Red Bull Gives College Students Some Truly Terrible Sleep Advice

Sleep deprivation doesn't "give you wings."

“Nobody ever wishes they’d slept more during college,” assert Red Bull posters plastered across college campuses like Harvard University, the University of Michigan and New York University.

That’s probably false.

College students are notoriously sleep-deprived. A 2010 study published in the journal Sleep and Breathing found that only 42 percent of students “expressed satisfaction with their sleep.” The health risks of poor sleep run the gamut from decreased immune function to impaired work performance, but you don’t need to tell that to most students, who know all about it firsthand. So let’s be clear: telling students they don’t need sleep may serve Red Bull’s interests, but it’s a message that, when taken to heart, can have damaging effects on young people’s health and academic performance.

Red Bull’s famously exuberant marketing has taken many forms over the years: stunts like launching a skydiver from the edge of space, owning an entire Formula One team, and flooding college campuses with product and “brand representatives.”

It works. A 2008 study found that 39 percent of college students had at least one energy drink in the last month.

Red Bull, which is valued at $6.5 billion and commands 43 percent of the white-hot energy drinks market, is as synonymous with energy drinks as Kleenex is with tissues. Considering how poorly it does in taste tests, that’s doubly impressive. It’s not really taste that Red Bull sells, but a promise: “Red Bull Gives You Wings.” And it’s one that is particularly appealing to time-crunched college students facing both academic and social pressures.

But its success raises questions as to the public health obligations of for-profit companies.

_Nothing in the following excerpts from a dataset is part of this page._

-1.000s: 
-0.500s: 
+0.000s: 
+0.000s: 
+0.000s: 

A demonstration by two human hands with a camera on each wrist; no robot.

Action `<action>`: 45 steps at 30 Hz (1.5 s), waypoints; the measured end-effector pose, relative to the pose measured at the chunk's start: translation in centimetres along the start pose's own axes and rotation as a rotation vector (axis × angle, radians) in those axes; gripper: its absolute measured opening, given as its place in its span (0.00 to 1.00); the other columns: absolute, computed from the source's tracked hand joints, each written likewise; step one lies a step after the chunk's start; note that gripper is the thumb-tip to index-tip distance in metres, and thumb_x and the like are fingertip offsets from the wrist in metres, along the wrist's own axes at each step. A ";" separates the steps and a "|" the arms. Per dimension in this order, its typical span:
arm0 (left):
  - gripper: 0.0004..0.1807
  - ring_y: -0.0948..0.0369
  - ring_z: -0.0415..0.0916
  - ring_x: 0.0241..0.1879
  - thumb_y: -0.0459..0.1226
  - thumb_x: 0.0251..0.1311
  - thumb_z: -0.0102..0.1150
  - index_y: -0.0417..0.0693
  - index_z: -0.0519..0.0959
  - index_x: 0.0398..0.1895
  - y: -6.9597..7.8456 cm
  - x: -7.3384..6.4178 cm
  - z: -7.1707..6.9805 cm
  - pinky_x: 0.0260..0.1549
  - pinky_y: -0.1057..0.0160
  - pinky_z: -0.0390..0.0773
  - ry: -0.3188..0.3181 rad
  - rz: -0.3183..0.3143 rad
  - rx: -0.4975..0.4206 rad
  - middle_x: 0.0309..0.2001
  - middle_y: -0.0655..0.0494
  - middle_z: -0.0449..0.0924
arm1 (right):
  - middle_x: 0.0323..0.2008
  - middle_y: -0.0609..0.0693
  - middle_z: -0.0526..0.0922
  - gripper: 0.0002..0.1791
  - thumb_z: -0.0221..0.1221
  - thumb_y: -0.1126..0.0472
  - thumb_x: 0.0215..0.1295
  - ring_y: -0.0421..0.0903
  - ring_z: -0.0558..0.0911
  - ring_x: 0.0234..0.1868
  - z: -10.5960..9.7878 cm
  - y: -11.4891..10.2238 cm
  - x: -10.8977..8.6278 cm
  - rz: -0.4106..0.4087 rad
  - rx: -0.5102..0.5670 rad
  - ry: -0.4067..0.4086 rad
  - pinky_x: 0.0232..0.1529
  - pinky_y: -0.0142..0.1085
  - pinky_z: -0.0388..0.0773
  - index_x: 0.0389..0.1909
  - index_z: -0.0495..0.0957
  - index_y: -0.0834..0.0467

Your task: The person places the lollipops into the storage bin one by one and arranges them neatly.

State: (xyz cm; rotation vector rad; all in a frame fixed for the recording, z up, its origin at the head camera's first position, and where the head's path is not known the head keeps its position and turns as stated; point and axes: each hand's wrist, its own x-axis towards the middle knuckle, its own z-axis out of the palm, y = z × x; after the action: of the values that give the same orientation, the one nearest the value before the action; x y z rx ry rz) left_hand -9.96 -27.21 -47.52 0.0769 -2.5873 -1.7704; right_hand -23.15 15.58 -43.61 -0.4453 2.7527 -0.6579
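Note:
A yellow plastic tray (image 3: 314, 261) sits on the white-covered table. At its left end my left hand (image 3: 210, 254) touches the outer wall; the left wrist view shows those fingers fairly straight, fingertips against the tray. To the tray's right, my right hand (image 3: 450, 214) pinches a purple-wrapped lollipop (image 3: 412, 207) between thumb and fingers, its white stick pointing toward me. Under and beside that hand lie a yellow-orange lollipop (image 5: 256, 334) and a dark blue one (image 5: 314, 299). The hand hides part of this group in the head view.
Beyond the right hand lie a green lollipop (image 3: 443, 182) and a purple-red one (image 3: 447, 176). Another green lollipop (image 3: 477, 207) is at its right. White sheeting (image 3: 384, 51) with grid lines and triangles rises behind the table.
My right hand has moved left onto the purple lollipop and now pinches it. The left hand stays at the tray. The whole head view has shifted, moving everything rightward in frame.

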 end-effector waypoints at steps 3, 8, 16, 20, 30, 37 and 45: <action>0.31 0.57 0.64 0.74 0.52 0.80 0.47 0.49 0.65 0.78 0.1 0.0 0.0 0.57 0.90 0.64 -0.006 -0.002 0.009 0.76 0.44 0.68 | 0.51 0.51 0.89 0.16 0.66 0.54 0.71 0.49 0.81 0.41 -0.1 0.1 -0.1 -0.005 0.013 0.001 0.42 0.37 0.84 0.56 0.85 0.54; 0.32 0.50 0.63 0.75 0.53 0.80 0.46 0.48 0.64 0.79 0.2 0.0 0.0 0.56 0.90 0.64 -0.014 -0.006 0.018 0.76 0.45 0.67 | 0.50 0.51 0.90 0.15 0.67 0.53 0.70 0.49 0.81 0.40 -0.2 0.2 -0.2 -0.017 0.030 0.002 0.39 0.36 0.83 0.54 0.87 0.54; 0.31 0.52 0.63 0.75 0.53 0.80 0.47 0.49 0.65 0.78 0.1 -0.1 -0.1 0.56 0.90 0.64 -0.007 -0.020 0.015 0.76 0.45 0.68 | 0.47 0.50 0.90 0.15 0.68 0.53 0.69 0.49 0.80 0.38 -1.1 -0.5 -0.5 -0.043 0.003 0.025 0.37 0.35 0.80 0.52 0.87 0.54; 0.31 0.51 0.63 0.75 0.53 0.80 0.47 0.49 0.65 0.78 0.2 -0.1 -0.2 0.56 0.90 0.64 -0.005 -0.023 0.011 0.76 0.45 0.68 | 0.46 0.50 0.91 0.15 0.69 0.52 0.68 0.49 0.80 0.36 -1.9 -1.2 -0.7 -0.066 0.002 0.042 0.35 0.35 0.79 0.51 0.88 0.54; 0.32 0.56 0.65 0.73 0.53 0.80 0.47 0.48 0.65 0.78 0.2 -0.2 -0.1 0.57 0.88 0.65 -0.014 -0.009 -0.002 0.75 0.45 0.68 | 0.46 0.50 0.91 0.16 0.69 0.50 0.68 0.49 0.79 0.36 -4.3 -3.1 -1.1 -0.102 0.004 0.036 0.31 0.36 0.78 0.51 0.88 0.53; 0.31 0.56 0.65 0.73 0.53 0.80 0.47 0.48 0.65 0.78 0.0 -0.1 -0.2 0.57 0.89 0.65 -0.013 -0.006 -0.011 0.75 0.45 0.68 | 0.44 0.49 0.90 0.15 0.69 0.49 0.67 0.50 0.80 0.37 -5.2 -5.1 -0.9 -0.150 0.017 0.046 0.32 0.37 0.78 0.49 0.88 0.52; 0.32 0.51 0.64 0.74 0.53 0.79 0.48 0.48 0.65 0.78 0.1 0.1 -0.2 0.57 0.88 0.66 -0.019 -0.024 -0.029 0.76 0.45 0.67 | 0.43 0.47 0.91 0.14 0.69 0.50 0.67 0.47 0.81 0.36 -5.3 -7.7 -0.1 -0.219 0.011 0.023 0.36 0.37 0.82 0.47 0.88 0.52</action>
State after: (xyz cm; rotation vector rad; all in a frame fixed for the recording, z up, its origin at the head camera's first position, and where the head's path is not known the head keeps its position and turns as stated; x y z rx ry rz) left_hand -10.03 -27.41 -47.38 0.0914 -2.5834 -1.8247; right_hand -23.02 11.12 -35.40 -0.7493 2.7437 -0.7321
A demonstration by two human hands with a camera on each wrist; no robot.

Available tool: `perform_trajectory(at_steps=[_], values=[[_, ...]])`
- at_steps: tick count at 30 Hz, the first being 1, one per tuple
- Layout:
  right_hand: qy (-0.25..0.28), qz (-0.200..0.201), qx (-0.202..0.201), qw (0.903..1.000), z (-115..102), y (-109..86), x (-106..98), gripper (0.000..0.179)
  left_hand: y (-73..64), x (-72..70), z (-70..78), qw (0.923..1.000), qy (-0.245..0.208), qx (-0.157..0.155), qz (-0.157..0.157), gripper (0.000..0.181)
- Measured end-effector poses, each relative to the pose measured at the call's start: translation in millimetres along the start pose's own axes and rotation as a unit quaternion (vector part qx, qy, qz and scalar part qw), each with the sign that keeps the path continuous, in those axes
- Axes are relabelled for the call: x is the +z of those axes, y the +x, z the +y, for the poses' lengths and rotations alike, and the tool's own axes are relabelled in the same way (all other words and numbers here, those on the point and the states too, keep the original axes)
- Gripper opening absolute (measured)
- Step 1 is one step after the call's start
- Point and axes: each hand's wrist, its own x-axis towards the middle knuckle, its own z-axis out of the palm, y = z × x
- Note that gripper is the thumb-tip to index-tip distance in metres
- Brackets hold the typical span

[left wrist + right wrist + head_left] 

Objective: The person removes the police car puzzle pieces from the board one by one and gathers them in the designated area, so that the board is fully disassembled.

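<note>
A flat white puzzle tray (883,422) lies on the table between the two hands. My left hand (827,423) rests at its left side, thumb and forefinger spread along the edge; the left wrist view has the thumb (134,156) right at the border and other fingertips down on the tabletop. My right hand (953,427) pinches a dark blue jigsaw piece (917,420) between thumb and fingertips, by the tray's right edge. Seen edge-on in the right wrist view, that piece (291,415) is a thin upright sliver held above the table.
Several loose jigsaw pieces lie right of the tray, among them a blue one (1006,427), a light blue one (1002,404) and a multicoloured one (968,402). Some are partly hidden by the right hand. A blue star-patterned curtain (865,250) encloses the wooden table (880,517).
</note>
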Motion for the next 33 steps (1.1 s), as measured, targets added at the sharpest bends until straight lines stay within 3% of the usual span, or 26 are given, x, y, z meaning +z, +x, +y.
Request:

Dr. Roxane Hovland, a University of Tennessee at Knoxville professor who specializes in advertising regulation, says the ethical gray area is tricky to navigate because the FDA can’t regulate energy drinks the way it does other potentially unsafe products like alcohol and tobacco. Unlike its rivals Monster and Five-Hour Energy, which are considered dietary supplements, Red Bull markets itself in the category of “conventional beverages.” As The New York Times reported in 2012, “while producers of energy drinks that market them as dietary supplements... must notify the F.D.A. about death and injuries claiming a possible link to their products, companies that market energy drinks as beverages do not.”

“Just as with other potentially dangerous products, we have warring impulses as to their marketing,” Hovland told The Huffington Post. “On one hand, we want to be protected from unscrupulous marketers, but on the other hand, we are a country of individualists who... often resent the intrusion of government into private decisions.” So the onus placed on university administrators to mediate energy drink marketing on campus is quite tricky.

What’s worse, said Hovland, university administrators can’t openly criticize companies because they risk claims of defamation. She suggested, as one solution, that they issue cautionary messages to combat the aggressive marketing.

When reached for comment, a Red Bull PR representative said, “We never talk about our marketing practices.”

Red Bull posters on campus promote the drink as a study aid for industrious students. “Ideas don’t respect office hours,” says one whimsical cartoon. And the tagline about nobody wishing they’d slept more in college was being tweeted as far back as 2011, which suggests the message has resonated with its audience.

"It's an uphill battle" to directly address risky behaviors in young people, Hovland said, because they have a strong sense that "It's never going to happen to me." But energy drinks pose serious risks that belie their flashy advertising.

Emergency room visits related to energy drinks in the U.S. doubled to 20,783 between 2007 and 2011, and 10 percent of these were serious enough to require hospitalization, according to a 2013 report from the Substance Abuse and Mental Health Services Administration. Worse, 34 deaths have been linked since 2004 to energy drinks.

Then there's the truly inadvisable combination of energy drinks and alcohol. While part of Red Bull's campus marketing promotes it as a supposed study aid, the other part suggests its use as a party aid. Red Bull brand ambassadors bring cases of product to social organizations and events on campus to promote its "off-label" use alongside alcohol. The CDC warns that this pairing encourages binge drinking and even increases the incidence of sexual abuse. And its risks aren't even fully understood yet, since energy drinks haven't been around very long.

Given all this, it's high time for a second look at the marketing of energy drinks on campus. Knowing their full risks should give anyone a sleepless night.